Records for the task Start Marker
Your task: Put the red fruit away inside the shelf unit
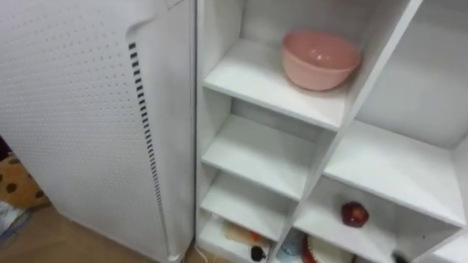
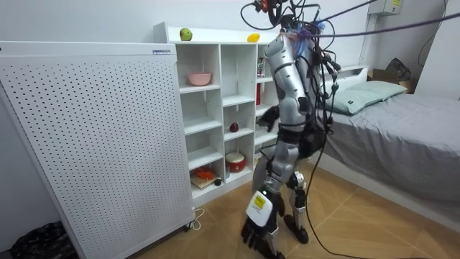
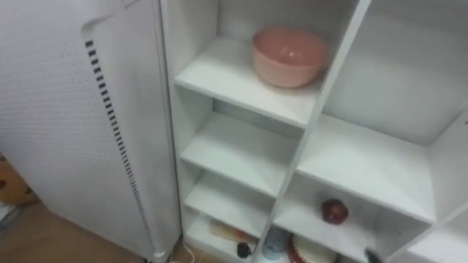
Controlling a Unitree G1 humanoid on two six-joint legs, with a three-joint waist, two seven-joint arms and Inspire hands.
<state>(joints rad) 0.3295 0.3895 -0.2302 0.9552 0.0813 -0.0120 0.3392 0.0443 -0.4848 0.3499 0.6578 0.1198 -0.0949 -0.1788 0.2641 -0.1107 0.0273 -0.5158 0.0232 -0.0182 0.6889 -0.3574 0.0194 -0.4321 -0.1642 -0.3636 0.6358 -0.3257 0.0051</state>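
One hand (image 2: pixel 267 119) hovers raised before the closet (image 2: pixel 220 79) shelves.

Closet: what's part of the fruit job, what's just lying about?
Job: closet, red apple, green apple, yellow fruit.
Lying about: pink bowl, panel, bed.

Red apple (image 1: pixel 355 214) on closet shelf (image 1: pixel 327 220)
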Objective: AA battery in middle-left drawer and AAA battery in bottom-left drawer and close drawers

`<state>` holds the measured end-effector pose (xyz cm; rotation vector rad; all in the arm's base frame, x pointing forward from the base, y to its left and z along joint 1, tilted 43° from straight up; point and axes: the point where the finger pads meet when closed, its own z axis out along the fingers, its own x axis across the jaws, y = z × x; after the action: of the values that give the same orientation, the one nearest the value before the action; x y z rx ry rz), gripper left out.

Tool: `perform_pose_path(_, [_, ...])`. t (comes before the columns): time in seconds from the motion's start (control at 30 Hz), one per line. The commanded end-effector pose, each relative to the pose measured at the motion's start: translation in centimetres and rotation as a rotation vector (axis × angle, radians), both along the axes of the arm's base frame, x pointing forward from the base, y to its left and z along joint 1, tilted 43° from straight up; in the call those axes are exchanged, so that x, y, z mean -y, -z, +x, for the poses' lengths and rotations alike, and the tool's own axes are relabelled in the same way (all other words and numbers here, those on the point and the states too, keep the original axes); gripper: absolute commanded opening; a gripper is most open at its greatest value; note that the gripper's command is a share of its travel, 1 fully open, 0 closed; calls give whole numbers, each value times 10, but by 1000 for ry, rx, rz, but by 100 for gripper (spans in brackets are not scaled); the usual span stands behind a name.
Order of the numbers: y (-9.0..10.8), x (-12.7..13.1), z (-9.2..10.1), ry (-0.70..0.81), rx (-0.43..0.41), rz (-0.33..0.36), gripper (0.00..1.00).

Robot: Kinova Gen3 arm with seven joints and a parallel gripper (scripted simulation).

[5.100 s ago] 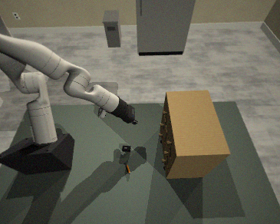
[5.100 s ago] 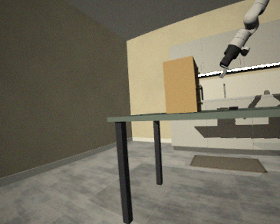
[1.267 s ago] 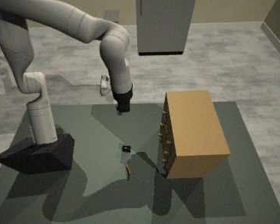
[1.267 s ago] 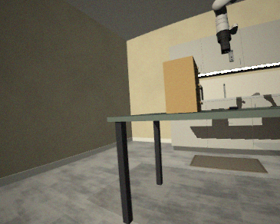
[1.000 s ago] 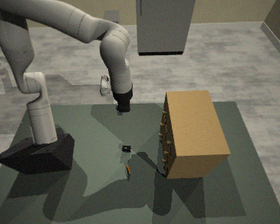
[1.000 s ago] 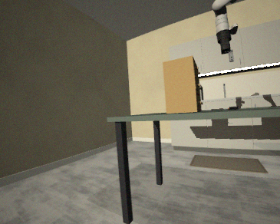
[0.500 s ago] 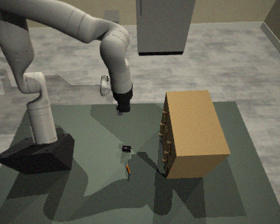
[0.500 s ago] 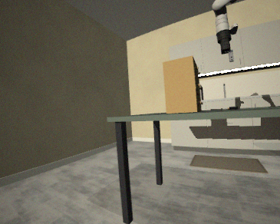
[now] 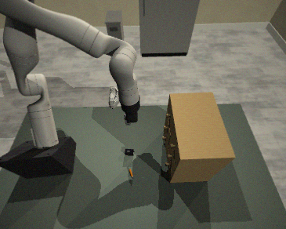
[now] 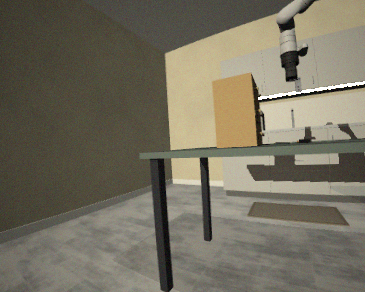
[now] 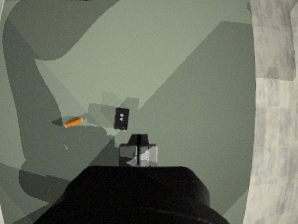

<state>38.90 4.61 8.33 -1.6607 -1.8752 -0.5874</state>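
Observation:
My gripper (image 9: 127, 123) (image 10: 298, 84) (image 11: 139, 144) is shut, with nothing seen between its fingers, and hangs high above the table. A thin orange battery (image 9: 131, 172) (image 11: 74, 122) lies on the table; whether it is the AA or the AAA I cannot tell, and I make out no second battery. The wooden chest (image 9: 202, 125) (image 10: 234, 111) stands upright at the right in the top view, its knobbed drawer fronts facing the arm's base. Those fronts show only at a steep slant; no drawer plainly stands out. The chest is outside the wrist view.
A small black box-like thing (image 9: 129, 151) (image 11: 121, 118) with pale marks lies on the table (image 9: 108, 137) (image 10: 188, 153) (image 11: 200, 120) near the orange battery. The arm's dark base (image 9: 49, 161) stands at the left in the top view. Arm shadows cross the table.

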Motion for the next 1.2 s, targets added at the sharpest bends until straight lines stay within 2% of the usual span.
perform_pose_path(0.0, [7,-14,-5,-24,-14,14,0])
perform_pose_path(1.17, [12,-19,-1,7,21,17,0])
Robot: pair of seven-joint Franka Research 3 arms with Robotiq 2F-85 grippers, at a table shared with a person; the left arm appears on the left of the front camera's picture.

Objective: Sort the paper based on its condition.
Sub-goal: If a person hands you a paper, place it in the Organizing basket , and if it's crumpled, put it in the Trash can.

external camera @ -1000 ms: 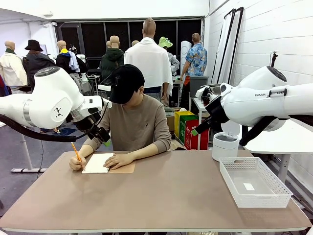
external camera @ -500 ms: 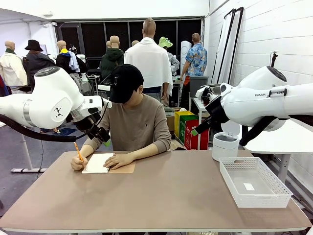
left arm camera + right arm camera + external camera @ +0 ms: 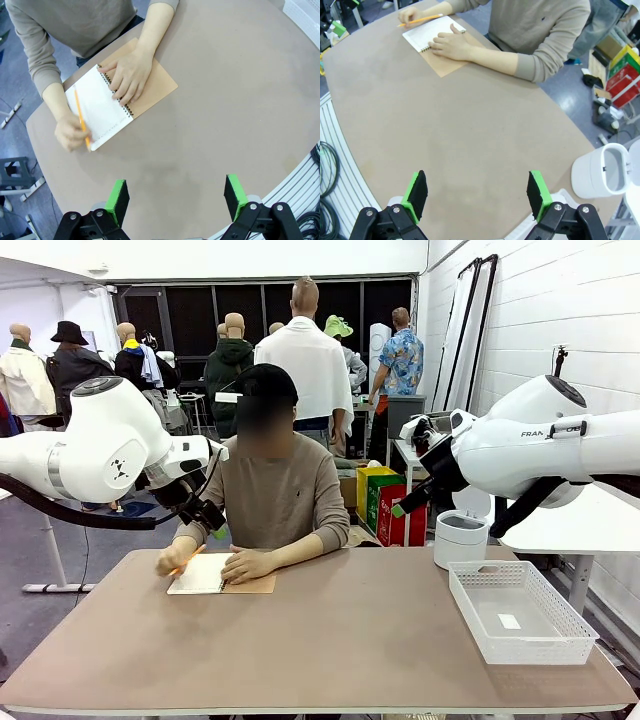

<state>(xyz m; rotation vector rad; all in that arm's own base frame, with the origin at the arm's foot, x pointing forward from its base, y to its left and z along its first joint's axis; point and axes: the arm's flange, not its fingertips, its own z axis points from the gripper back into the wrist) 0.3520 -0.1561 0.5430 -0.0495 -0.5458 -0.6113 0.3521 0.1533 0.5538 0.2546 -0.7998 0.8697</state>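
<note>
At the far left of the brown bench (image 3: 350,640), in the front view, a person (image 3: 285,495) in a beige sweater bends over a spiral-bound notebook (image 3: 255,584) with a brown cardboard cover. A thin white sheet of paper (image 3: 200,575) lies uppermost as its open page. One of the person's hands rests flat at the sheet's edge, and the other holds a yellow pencil (image 3: 186,560) over it. A white plastic mesh basket (image 3: 540,648) stands at the bench's right side, with a white round bin (image 3: 460,540) just behind it. In the left wrist view, the left tool (image 3: 176,196) hangs high above bare bench, its green-padded fingers spread wide with nothing between them. The sheet lies well apart from it, one edge along the wire spiral and the pencil slanting across it. In the right wrist view, the right tool (image 3: 476,192) is likewise spread wide and empty. The sheet lies far across the bench under the person's hands.
</note>
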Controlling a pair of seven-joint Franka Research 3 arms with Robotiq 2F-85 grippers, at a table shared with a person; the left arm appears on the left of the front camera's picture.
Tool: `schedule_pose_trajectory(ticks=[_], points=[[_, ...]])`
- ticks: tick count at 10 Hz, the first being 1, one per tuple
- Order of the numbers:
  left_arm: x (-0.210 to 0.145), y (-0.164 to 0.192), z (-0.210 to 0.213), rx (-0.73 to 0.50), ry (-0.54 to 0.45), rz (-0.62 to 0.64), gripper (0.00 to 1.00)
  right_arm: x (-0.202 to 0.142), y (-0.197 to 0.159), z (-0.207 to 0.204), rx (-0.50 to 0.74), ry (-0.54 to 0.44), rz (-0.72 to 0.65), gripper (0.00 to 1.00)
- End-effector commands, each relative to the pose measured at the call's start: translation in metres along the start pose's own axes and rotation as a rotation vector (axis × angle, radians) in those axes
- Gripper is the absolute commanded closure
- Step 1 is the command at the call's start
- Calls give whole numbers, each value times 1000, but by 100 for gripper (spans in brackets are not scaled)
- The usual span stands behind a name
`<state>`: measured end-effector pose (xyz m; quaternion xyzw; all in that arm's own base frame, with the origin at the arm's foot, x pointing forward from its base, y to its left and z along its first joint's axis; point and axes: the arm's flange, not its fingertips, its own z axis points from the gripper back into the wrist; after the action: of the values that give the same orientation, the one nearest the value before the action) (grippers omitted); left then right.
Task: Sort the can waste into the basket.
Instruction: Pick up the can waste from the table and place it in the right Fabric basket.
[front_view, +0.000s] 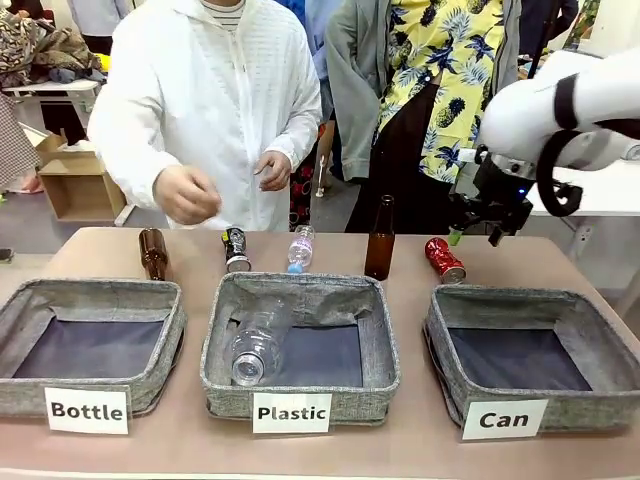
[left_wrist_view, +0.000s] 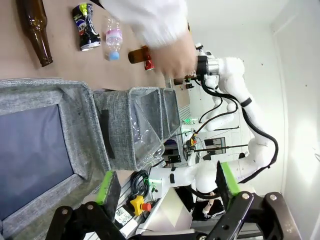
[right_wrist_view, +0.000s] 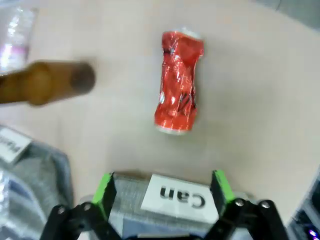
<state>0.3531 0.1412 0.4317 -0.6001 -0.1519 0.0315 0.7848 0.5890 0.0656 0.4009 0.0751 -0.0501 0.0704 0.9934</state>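
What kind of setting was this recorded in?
Probably a robotics lab or demo area: a table with fabric bins labelled Bottle, Plastic and Can, a white robot arm over it, and people standing close behind.

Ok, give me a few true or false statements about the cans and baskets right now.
The red can lies on the table, outside the Can basket. True.
Both cans are already in the Can basket. False: the red can and the black can are on the table.
A clear plastic bottle lies in the Plastic basket. True.
The right end effector is shut on the red can. False: it is open, not touching it.
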Motion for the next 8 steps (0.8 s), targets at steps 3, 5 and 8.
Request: schedule_pose_trajectory(ticks=[3,5,8], points=[[-3,0,1,-6,9,-28,0,69,-6,-62,-73,69,-51,0],[-3,0,1,-6,9,-28,0,74,-5,-88,-82,26,-116,0],[-3,0,1,-6,9,-28,0,76,-7,-116,-149,-36,-221,0]])
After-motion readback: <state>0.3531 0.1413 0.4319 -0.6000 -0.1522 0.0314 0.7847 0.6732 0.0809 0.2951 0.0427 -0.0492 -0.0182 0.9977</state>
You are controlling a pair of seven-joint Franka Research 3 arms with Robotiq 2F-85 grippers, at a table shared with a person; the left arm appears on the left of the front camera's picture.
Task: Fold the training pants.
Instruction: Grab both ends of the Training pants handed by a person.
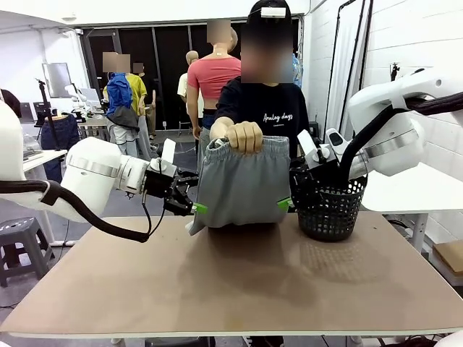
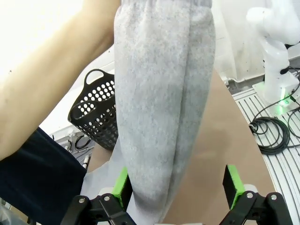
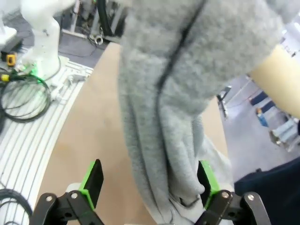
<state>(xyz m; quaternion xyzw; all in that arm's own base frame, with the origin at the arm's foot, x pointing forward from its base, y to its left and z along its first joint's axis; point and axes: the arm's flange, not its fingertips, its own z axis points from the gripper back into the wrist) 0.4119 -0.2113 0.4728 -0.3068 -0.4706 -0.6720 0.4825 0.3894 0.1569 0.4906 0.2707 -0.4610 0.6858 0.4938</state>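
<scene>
The training pants [image 1: 242, 181] are not on the table [image 1: 231, 289] yet. They hang by the elastic waistband from the person's hand [image 1: 244, 136], at 12 o'clock from the table's middle, and the lower end reaches down to the far part of the tabletop. I judge the task to be at its very beginning: no fold is made and the cloth is not spread flat.

My left gripper [image 2: 177, 185] stands at 9 o'clock from the pants and my right gripper [image 3: 149, 180] at 3 o'clock. Both have the jaws spread wide and pinch nothing. In each wrist view the grey cloth hangs between the green pads, and on each gripper it seems to brush one pad, but no pad presses on it.

What is left, as I see it, is everything: take the two sides, lay the pants down flat, then fold them.

A black mesh basket [image 1: 333, 210] stands at 2 o'clock from the table's middle, just beside my right gripper, so that arm has little room toward 3 o'clock. The person's forearm is near the cloth at 12 o'clock, and I must keep the fingers off it.
</scene>
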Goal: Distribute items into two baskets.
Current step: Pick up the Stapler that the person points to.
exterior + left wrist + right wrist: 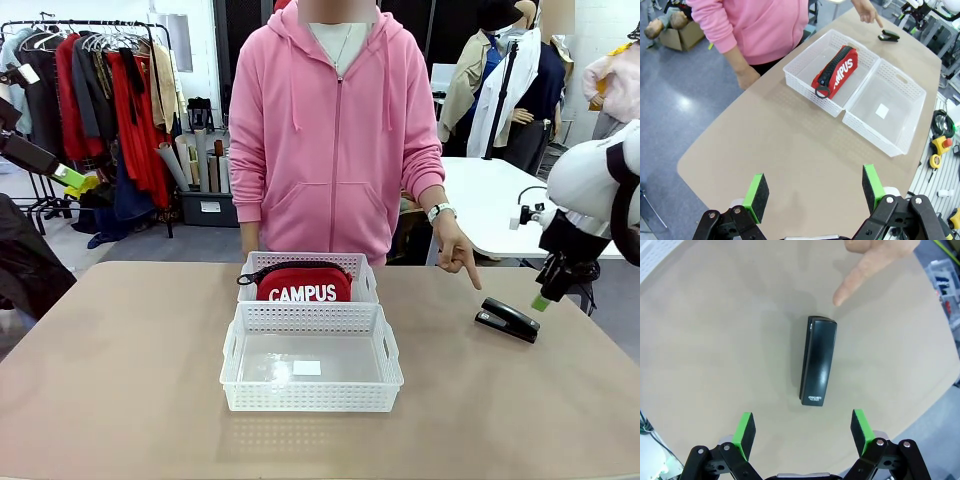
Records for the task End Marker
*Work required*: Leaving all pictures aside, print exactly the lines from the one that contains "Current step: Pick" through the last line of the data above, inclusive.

*Task response*:
Current step: Pick up the Stapler that the person points to.
exterior + left wrist + right wrist: 

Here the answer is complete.